**WHAT IS EXPECTED:** Give the number of lines containing "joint" in this listing, with no other words.

**INFORMATION SHOWN:**
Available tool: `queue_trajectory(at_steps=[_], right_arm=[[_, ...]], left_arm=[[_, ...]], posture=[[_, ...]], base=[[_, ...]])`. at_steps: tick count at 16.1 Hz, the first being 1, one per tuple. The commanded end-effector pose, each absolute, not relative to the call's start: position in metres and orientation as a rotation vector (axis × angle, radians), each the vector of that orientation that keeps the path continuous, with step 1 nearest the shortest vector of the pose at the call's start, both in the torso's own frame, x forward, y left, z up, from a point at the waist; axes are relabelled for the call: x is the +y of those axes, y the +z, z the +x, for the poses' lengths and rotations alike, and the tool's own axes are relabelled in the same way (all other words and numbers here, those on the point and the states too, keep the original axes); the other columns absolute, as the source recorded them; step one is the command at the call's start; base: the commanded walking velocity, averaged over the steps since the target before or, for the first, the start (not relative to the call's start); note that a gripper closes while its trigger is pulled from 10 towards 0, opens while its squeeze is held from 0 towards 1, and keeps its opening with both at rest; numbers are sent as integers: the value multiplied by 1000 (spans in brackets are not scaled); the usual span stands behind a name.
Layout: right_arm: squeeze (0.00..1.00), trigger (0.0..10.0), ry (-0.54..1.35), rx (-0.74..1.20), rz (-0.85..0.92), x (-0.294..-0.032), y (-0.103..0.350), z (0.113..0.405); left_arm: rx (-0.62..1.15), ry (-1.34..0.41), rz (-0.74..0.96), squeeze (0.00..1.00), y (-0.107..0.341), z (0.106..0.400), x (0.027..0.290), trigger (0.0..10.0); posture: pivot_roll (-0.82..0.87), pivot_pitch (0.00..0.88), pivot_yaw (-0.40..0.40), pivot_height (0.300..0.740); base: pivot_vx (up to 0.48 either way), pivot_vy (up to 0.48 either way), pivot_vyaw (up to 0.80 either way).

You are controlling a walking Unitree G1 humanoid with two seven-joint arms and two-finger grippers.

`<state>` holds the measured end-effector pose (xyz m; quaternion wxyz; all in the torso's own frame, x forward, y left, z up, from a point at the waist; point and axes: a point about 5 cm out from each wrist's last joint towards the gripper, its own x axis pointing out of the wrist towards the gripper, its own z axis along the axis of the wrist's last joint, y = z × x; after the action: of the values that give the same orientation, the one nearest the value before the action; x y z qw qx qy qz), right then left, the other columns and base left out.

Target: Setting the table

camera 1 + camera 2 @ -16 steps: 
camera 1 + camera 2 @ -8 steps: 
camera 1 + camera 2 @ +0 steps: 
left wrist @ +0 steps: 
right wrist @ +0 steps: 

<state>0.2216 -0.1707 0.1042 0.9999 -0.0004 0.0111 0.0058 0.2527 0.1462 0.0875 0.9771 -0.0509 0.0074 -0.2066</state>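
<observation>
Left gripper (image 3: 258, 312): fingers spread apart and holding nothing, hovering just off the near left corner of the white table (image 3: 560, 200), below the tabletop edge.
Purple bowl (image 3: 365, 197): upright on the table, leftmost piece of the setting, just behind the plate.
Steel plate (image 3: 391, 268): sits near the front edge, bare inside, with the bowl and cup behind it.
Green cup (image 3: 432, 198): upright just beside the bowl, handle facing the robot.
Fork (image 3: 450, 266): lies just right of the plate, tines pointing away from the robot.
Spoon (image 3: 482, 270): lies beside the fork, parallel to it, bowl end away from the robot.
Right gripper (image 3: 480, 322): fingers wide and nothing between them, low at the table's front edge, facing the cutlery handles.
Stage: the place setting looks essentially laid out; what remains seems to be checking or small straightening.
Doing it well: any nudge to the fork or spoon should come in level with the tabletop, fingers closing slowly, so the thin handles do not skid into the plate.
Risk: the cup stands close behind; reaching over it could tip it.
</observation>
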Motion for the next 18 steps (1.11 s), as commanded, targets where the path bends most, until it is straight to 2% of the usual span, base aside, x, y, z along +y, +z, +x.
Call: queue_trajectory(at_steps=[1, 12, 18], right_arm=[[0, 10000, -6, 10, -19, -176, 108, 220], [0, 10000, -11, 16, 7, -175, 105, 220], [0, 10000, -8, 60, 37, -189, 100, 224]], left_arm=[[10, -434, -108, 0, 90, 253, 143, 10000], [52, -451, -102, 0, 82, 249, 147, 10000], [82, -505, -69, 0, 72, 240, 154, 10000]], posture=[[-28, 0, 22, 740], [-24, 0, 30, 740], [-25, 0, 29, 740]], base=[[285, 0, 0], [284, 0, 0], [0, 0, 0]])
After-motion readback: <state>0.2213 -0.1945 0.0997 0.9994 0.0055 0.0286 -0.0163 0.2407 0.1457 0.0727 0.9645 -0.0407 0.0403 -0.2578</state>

**RESPONSE TO THE EXERCISE:** 2